Three ways to collaborate on writing
Document-sharing tools for scientists.
10 January 2020
Jeffrey M. Perkel
Federico Caputo / Alamy Stock Photo
Science is a collaborative exercise, and whether they are writing papers or grant applications, or soliciting feedback from their thesis committee, researchers frequently must author, edit, and share documents with their colleagues.
Most familiar in this toolbox, perhaps, are the Google productivity applications: Docs, Sheets, and Slides, as well as Microsoft Office, which also can be used in a collaborative, joint-editing mode. But a rich suite of alternatives also exists.

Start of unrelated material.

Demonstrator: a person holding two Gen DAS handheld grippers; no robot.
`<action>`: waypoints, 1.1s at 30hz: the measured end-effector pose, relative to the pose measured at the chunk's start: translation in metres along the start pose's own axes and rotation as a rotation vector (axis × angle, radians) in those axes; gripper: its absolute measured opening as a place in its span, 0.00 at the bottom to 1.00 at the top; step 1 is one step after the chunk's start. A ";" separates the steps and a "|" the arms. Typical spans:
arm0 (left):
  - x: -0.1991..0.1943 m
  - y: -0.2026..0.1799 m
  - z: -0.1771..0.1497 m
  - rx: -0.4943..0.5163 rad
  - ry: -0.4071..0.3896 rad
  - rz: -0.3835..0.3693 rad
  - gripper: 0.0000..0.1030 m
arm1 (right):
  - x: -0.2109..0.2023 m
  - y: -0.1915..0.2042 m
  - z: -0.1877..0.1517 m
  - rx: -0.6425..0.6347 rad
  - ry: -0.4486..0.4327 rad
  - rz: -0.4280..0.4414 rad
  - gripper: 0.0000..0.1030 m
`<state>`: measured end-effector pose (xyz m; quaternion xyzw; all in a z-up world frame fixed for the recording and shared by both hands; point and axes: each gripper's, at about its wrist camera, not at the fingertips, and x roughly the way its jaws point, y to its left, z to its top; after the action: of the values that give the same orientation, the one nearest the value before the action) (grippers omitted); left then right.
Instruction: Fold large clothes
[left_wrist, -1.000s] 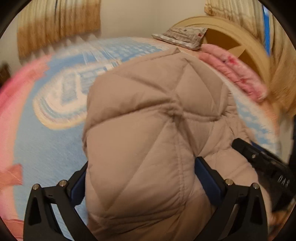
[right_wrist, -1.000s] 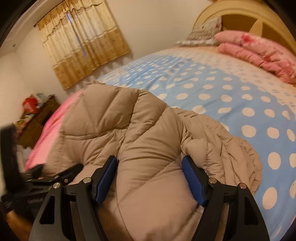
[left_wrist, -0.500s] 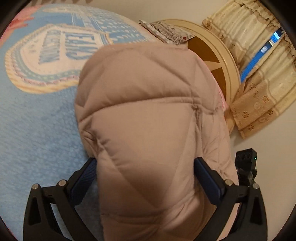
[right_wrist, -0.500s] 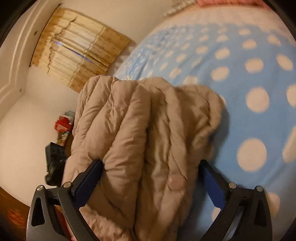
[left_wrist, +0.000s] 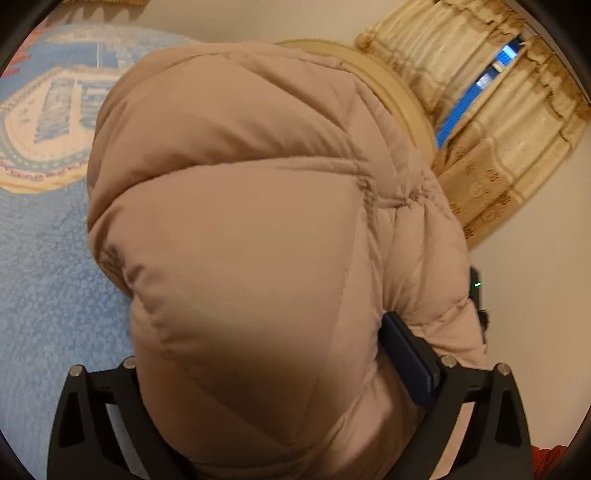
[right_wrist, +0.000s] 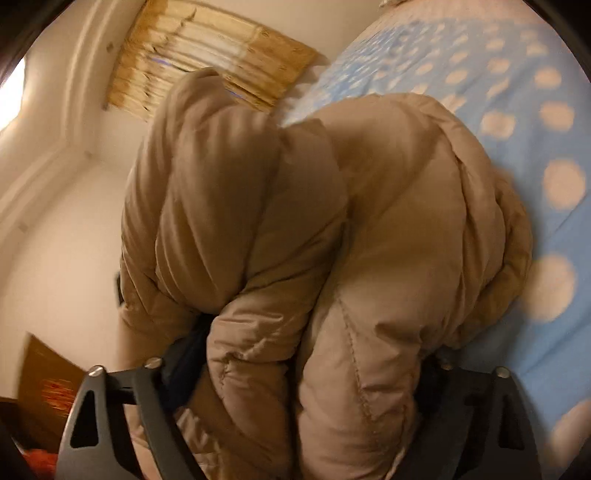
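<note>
Left wrist view: left gripper (left_wrist: 258, 354) has a fat wad of the beige quilted puffer jacket (left_wrist: 240, 206) between its jaws; blue pad (left_wrist: 406, 362) at 4 o'clock presses into the fabric, the other pad is buried. Jaws wide but clamped on the bulk, and they have just been closing a little on it. The jacket bulges toward 12 o'clock, hiding most of the blue fleece bedspread (left_wrist: 48, 288) at 9 o'clock; tan headboard (left_wrist: 410, 96) and cream curtain (left_wrist: 517, 110) at 1–2 o'clock.

Right wrist view: right gripper (right_wrist: 306, 384) likewise stuffed with the jacket (right_wrist: 388, 229), two padded rolls between wide jaws that have just been closing; both pads mostly buried. Blue polka-dot sheet (right_wrist: 554, 122) at 2–3 o'clock, blurred curtain (right_wrist: 221, 59) at 11.

Step, judged: carrying a bunched half over to make a fold, jacket held over the bed. Next move likely needs both grippers lowering together, laying the fold flat before letting go; puffy fill may spring back.

Pose: both grippers angled down, frames look rolled sideways.
</note>
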<state>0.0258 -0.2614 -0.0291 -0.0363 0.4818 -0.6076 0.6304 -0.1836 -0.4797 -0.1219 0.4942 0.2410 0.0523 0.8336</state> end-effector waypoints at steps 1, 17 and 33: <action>-0.008 -0.007 -0.004 0.007 -0.014 0.002 0.92 | -0.002 0.000 -0.005 0.025 -0.013 0.035 0.75; -0.104 -0.056 -0.035 0.008 -0.229 0.204 0.88 | 0.034 0.085 -0.054 0.009 0.066 0.337 0.71; -0.217 0.002 -0.095 -0.212 -0.425 0.502 0.88 | 0.215 0.188 -0.121 -0.059 0.423 0.472 0.71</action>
<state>0.0097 -0.0358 0.0409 -0.1077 0.3940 -0.3590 0.8392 -0.0214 -0.2177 -0.0855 0.4902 0.2861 0.3530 0.7438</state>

One of them is the collaborative authoring platform HackMD. For example, as part of her weekly lab meetings, Kirstie Whitaker, a Research Fellow at the Alan Turing Institute in London, gives her research team a bit of homework. “Everybody in the lab has to share a piece of information for everybody to learn from, and everybody has to ask a question,” she says.
“We all have something that we can give to a conversation, and we can always be learning from the others,” explains Whitaker. “And we can ask questions to try and build those connections and build community.”
To collect the answers, Whitaker creates a shareable document on HackMD. She shares the file’s URL on the team Slack, and members populate the document with their replies. Later, she condenses the meeting minutes, also collected on HackMD, into a public blog post - a public record of her lab’s activities that is in keeping with Whitaker’s open-science ethos.
Collaborative authoring tools like HackMD are generally cloud-based, and allow multiple authors to work on a document without mailing it from person to person (and sometimes simultaneously).
Privacy features allow authors to determine who can and cannot read and edit their work, while versioning tools let them review how the document has changed over time.
And, because these systems generally use plain-text file formats, the resulting documents can easily be downloaded and edited offline with any basic text editor, and/or synched to version control systems like GitHub.
Which to use depends on your technical skill, and that of your collaborators, as well as privacy considerations. Here, we consider three options.
HackMD (free for personal use; paid accounts start at $5/month) is a browser-based editor for files written in Markdown.
Markdown is a simple plain-text file format in which formatting options - bold text, italics, hyperlinks, highlights, and so on - are encoded in the text itself. That makes it simple to track changes, including formatting, using version control software such as Git.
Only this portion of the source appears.